If you seek to adjourn your hearing for a medical reason, you must provide a doctor’s certificate that states you are not able to attend the scheduled hearing.  If you cannot provide a medical certificate you must provide convincing reason for this.  The Member will consider the request and advise you of the outcome.  If we do not advise you that an adjournment has been granted, you must assume that the hearing will go ahead.

If you are seeking more time to present information after the hearing you should advise the Member at the hearing and provide strong reasons.

What happens if an application is dismissed?

If we dismiss your application, a written statement of the dismissal decision will be given to you. Within 14 days after receiving notice of the dismissal decision you may apply for reinstatement of the application.

On receiving an application for reinstatement, we may reinstate the application for review if we consider it appropriate to do so. If we reinstate the application, the application is taken never to have been dismissed and we will conduct (or continue to conduct) the review accordingly.

If we decide not to reinstate the application, or if you fail to apply for reinstatement within the 14 day period, we must confirm the decision to dismiss the application.
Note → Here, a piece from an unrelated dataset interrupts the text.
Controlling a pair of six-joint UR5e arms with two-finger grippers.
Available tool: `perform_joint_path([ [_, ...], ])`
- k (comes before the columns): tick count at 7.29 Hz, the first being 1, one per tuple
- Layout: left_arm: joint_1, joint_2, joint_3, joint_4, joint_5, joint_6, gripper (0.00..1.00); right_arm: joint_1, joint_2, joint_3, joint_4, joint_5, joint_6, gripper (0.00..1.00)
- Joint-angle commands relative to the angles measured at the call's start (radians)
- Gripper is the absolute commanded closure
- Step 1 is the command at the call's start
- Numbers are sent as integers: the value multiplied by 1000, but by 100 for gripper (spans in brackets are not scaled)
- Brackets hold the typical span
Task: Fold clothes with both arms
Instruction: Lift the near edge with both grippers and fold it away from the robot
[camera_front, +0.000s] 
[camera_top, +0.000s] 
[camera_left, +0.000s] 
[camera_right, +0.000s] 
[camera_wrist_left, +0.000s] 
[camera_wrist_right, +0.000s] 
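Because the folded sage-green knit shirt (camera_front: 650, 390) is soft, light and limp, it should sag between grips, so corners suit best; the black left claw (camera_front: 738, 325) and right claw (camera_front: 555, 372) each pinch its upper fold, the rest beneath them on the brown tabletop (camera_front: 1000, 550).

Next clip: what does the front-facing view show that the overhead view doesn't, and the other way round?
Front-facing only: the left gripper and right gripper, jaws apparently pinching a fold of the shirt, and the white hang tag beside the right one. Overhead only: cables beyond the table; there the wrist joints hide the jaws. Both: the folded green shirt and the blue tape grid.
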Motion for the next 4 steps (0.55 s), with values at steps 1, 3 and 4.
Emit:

If we confirm the decision to dismiss the application, the decision under review is taken to be affirmed.  The effect of this is that the department’s decision remains in force.

A written statement of our decision to reinstate the application or to confirm the dismissal of the application will be given to you.

What if I want to make a comment or a complaint?

You can help us by telling us what you like about your dealings with us or where you think we can improve.  If you wish to provide us with feedback you can tell the officer who is dealing with your case. Alternatively you can complete the online Feedback form available on our website under Contact us, or forward a written complaint marked ‘confidential’ to us at GPO Box 9955, Sydney NSW 2001.

Where can I find more information?

A wide range of information about our operations is available at our website at www.aat.gov.au.